As most of you know, this will be Siim's last analyst conference call before he retires later this quarter. We released our first quarter results earlier this morning.
All the usual information, including the news release and slide presentation for this call are available on the BCE web site; because of our annual internal meeting that is taking place this morning, we will be ending this call a little bit earlier than usual, at around 8:45. So we will take as many questions as time permits, after George and Siim are done with their formal remarks.
However, before we do begin, I'd like to draw your attention to the Safe Harbor statement on slide 2 of the deck.
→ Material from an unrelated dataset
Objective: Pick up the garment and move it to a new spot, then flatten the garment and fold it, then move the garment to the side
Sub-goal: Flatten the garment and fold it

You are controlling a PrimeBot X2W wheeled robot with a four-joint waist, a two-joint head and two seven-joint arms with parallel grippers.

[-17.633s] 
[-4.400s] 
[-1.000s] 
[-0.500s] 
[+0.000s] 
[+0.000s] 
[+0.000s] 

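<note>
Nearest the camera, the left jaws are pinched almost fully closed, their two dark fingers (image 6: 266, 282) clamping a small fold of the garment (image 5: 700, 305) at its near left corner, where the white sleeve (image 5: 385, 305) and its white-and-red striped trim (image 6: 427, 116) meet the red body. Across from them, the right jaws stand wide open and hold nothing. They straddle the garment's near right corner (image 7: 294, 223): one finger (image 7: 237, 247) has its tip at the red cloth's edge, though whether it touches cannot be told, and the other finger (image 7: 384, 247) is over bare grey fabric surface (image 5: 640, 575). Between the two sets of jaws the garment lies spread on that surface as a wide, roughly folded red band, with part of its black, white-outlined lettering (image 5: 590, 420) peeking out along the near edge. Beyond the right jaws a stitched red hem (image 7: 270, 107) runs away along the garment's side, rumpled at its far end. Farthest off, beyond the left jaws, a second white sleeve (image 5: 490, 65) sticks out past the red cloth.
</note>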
Information in this presentation and remarks made today by today's speakers will contain statements about expected future events and financial results that are forward-looking and subject to risks and uncertainties.
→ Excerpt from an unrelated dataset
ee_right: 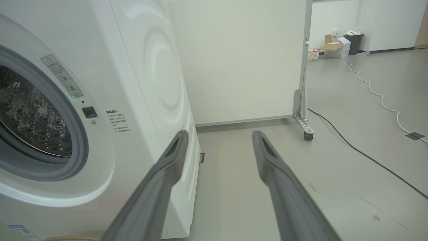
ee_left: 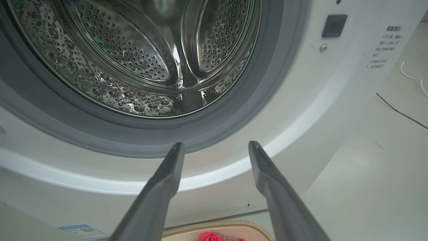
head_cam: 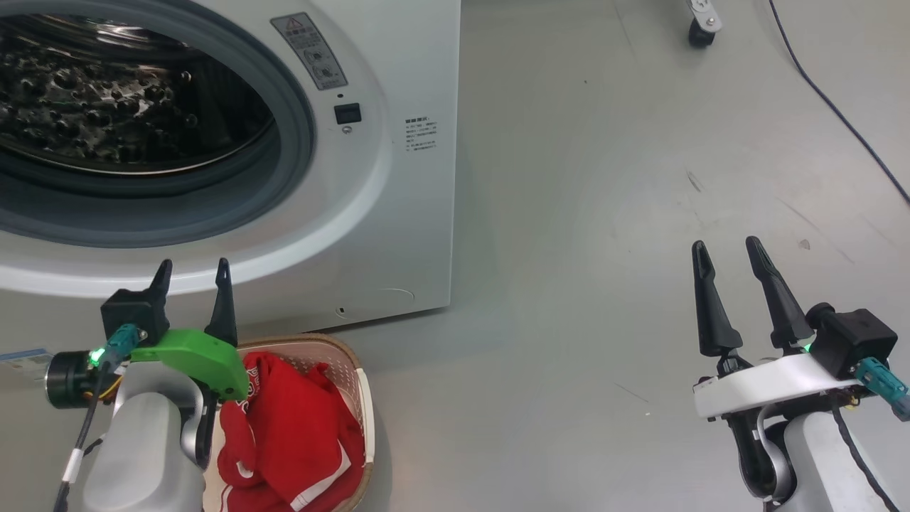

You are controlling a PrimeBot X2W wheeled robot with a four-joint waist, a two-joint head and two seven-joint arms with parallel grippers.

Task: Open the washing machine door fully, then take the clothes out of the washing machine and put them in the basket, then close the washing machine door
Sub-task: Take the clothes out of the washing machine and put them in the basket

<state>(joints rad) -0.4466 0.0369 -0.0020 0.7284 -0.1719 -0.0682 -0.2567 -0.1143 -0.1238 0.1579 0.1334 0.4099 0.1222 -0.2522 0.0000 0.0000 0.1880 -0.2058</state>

Actual results may differ materially. These forward-looking statements represent our expectations as of today, and accordingly are subject to change, except as may be required by Canadian Securities Laws, we do not undertake any obligation to update or revise any forward-looking statement.
For additional information, you may consult BCE's 2004 Annual MD&A, as updated in BCE's 2015 Q1 MD&A and BCE's news release dated April 0, 2015 announcing our financial results for the first quarter of this year. All of these are filed with the Canadian Securities Commission and with the SEC and also available on our corporate web site.
So with that done, George, over to you.
George Cope
Thanks Thane. Good morning everyone, thank you for joining us.
Let me just begin by saying, we had a very positive quarter, seeing the revenue growth of 2.8% year-over-year, driving EBITDA growth of 3.6% and importantly, an increase in our margin as well to 40%. We continue to have strong wireless results with -- from our perspective, an exceptional quarter, revenue growth 9.7%, but importantly for the third quarter in a row, 10% plus EBITDA growth.
Just as important as the third quarter of consecutive EBITDA growth on the wireline side. Strong subscriber numbers, particularly, we continue to see with the sale of the IPTV product, the pull-through of the internet, with combined net adds of IPTV and internet of 101,000 subscribers during the quarter.
Bell Media had a strong revenue growth quarter, relative to where we thought it may have been. But of course, we have seen the increasing content costs and with the launch of the great product, some impact on EBITDA, but clearly better than the fourth quarter as we had anticipated.
We turn to the wireless results, postpaid net adds, as you can see, up year-over-year and we are very pleased with the reduction in churn, to 1.18% in the quarter, and we had very strong service metrics in the quarter, and we think that is driving improvement in churn, and we'd expect to see an improvement of churn in the second quarter as well. Continue to see, with the increased usage by customers on the LTE network, an increase in the average monthly bill, up 5.3% year-over-year and driving some of the strong financial results, that Siim will talk about in a few minutes.
The retention expense was up year-over-year, 1.3 points, and of course that is in anticipation of the double cohort and trying to get ahead of that as quickly as we can. Turning to the wireline side, 40,000 internet net adds, and the 61,000 IPTV net adds on strategy, as we continue to grow the footprint and compete aggressively in the marketplace.
We are also, at the same time, seeing improvements in our ARPU across both those units, so clearly, we are taking customers with our product leadership, not price leadership in the marketplace. Our satellite losses continue to be impacted by the migration to IPTV and other migrations in other footprints as well.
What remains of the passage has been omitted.